Aujourd’hui, les rendez-vous olympiques se déroulent par ailleurs sous le signe de la surenchère et les jeux de Sotchi illustrent parfaitement cette tendance. Avec une facture totale que le président russe dit s’élever à environ 50 milliards de dollars, ils remportent le titre d’olympiade la plus coûteuse de l’histoire des JO. Mentionnons que malgré ce que prétend Vladimir Poutine, la corruption serait au moins en partie responsable de cette situation.

Dans la foulée des jeux d’été de Pékin en 2008, estimés à 44 milliards de dollars, l’ancien président du CIO Jacques Rogge s’était inquiété de l’ampleur qu’avaient pris les JO et craignait que l’aspect financier ne devienne un obstacle pour les villes désireuses d’accueillir l’événement. Le CIO songe même à la possibilité d’attribuer les futurs JO à plusieurs villes afin de remédier à ce problème. Il faut dire que le simple fait de soumettre sa candidature est une entreprise fort coûteuse pour laquelle Tokyo, en lice pour les jeux de 2020, aurait par exemple déboursé 83 millions de dollars.

Les jeux, au-delà de la volonté de « mettre le sport au service du développement harmonieux de l’humanité en vue de promouvoir une société pacifique, soucieuse de préserver la dignité humaine » (Charte olympique, p. 11), sont d’abord l’occasion pour les États de s’affronter dans un cadre qui lui se veut pacifique. Bref, une manière selon certains de poursuivre la guerre par d’autres moyens. Et cette compétition n’a d’égale que celle que se livrent les athlètes à grand renfort de matériaux hyperperformants, de techniques sophistiquées et, parfois, de produits dopants.
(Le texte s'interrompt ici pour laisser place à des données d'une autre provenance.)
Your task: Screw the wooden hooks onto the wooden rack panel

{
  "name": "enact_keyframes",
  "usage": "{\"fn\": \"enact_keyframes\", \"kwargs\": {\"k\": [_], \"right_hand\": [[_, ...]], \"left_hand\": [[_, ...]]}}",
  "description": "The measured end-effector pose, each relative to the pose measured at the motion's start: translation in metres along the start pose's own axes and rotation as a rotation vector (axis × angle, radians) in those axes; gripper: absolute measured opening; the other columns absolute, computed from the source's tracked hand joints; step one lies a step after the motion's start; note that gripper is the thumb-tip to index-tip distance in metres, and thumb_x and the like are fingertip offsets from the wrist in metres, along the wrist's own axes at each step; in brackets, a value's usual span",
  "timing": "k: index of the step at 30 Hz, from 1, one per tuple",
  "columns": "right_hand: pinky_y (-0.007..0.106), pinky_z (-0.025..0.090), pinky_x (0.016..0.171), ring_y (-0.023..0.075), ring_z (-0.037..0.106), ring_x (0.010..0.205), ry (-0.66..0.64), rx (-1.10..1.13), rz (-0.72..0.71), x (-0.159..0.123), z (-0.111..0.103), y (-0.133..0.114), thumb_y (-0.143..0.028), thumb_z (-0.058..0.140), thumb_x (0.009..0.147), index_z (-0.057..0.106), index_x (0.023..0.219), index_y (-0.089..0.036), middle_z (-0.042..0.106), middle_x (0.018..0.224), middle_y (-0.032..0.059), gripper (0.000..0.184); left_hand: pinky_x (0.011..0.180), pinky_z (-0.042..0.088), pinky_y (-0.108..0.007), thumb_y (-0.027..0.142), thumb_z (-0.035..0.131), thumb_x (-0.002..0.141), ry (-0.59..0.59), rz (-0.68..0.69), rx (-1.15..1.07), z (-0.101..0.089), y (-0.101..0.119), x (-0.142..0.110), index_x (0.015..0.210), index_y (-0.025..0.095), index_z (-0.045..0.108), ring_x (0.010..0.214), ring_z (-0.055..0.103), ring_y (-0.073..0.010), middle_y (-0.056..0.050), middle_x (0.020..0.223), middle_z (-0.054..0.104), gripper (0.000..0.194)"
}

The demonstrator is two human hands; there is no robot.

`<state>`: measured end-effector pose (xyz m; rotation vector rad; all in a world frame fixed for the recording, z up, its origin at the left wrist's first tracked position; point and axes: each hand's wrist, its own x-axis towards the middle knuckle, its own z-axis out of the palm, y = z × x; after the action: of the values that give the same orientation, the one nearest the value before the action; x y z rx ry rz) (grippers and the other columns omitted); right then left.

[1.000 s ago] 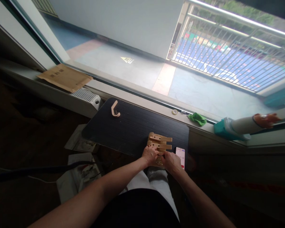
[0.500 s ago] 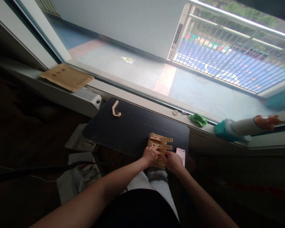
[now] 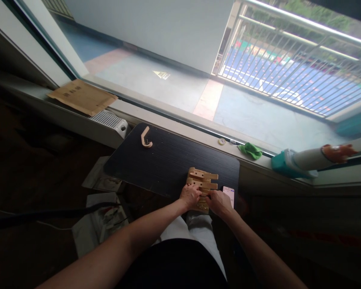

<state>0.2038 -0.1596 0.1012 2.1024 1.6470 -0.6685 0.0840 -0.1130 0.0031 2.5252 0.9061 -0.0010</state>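
A light wooden assembly (image 3: 194,175) lies at the front edge of the dark table, close to my lap. Two flat wooden strips (image 3: 209,186) with dark holes run across it and stick out to the right. My left hand (image 3: 190,196) is closed on its left side, fingers pressing a third strip just below those two. From the right, my right hand (image 3: 219,202) pinches around that third strip's outer end; the fingertips are small and partly hidden. Below the hands, the lower part of the assembly (image 3: 202,206) looks shiny and yellowish.
On the dark table (image 3: 168,160) lies a hook-shaped wooden piece (image 3: 143,137) at the far left. A phone (image 3: 229,195) rests beside my right hand. The sill holds a brown envelope (image 3: 84,97), a tape roll (image 3: 222,141), a green cloth (image 3: 250,150) and a teal container (image 3: 284,163).
Both hands stay at the same strip, with only a slight shift of the right fingers. The whole view has moved a few pixels.
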Motion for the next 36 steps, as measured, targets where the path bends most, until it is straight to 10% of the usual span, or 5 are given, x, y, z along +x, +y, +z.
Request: {"fn": "enact_keyframes", "kwargs": {"k": [9, 17, 25, 33, 36], "right_hand": [[0.027, 0.043, 0.070, 0.0192, 0.062, 0.084, 0.018, -0.172, -0.371, -0.007, -0.014, -0.006, -0.013, 0.040, 0.086, 0.062, 0.102, -0.019, 0.067, 0.092, 0.0094, 0.028], [0.027, 0.043, 0.067, 0.0204, 0.062, 0.085, -0.038, 0.027, 0.021, 0.003, -0.003, -0.001, -0.033, 0.039, 0.085, 0.066, 0.091, -0.020, 0.068, 0.092, 0.0085, 0.030], [0.027, 0.043, 0.072, 0.0187, 0.061, 0.088, 0.017, -0.149, -0.395, -0.008, -0.020, -0.001, -0.014, 0.037, 0.087, 0.059, 0.107, -0.019, 0.065, 0.097, 0.0090, 0.030], [0.026, 0.043, 0.068, 0.0184, 0.063, 0.081, 0.028, -0.023, -0.024, -0.007, -0.005, -0.006, -0.036, 0.036, 0.088, 0.065, 0.087, -0.018, 0.068, 0.087, 0.0082, 0.034], [0.026, 0.043, 0.069, 0.0183, 0.062, 0.083, 0.039, -0.061, -0.092, -0.010, -0.015, -0.011, -0.028, 0.041, 0.086, 0.064, 0.092, -0.019, 0.068, 0.090, 0.0071, 0.025]], "left_hand": [[0.072, 0.038, -0.032, 0.025, 0.054, 0.078, 0.003, 0.006, 0.002, -0.001, 0.000, 0.000, 0.079, 0.023, 0.069, 0.087, 0.053, -0.0200, -0.004, 0.091, 0.061, 0.015], [0.074, 0.038, -0.032, 0.025, 0.055, 0.077, 0.008, 0.012, 0.009, 0.001, 0.000, -0.001, 0.079, 0.023, 0.069, 0.087, 0.053, -0.0197, -0.005, 0.090, 0.061, 0.014], [0.074, 0.038, -0.032, 0.024, 0.054, 0.079, 0.032, 0.022, -0.011, 0.002, -0.002, -0.001, 0.082, 0.024, 0.069, 0.088, 0.053, -0.0199, -0.004, 0.089, 0.061, 0.015], [0.074, 0.038, -0.033, 0.027, 0.055, 0.079, -0.004, 0.005, -0.020, -0.003, 0.000, -0.001, 0.081, 0.024, 0.069, 0.088, 0.053, -0.0202, -0.004, 0.090, 0.061, 0.015], [0.073, 0.039, -0.033, 0.026, 0.053, 0.080, -0.003, 0.014, -0.017, -0.002, 0.000, -0.001, 0.082, 0.025, 0.069, 0.088, 0.054, -0.0207, -0.004, 0.090, 0.062, 0.016]]}}
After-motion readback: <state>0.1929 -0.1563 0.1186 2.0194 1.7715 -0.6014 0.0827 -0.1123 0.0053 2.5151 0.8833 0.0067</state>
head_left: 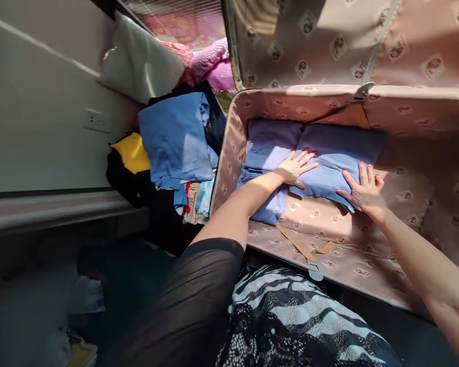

Cette quête de l’excellence a ainsi conduit à la démesure dont Sotchi est le théâtre ces jours-ci. Ce faisant, la pression qu’exercent ces jeux sur l’environnement est aussi immense. D’abord parce qu’ils ont nécessité la construction d’infrastructures qui pourraient avoir altéré l’équilibre des écosystèmes de cette station balnéaire de la mer Noire. Mais également car le climat de la ville étant subtropical, des tonnes de neige artificielle ont dû être créées pour s’assurer du bon déroulement des épreuves en montagne. P

aradoxalement, c’est justement la nature qui pourrait imposer une limite à cette hypertrophie olympique. Des chercheurs de l’Université de Waterloo ont montré dans une étude publiée le mois dernier qu’au rythme où vont les changements climatiques, seule la moitié des 19 villes qui ont reçu les jeux d’hiver depuis 1924 auront encore les conditions nécessaires pour les recevoir dans la deuxième moitié du XXIe siècle.

Contrairement à ce que suggérait Joseph Facal au micro de Pas de midi sans info vendredi dernier, les jeux ne sont pas « la loupe grossissante de ce qu’est l’être humain ». En revanche, ils expriment bel et bien l’essence d’une civilisation qui, au détriment de toute considération éthique, sociale ou écologique, est toute entière vouée au culte de la performance.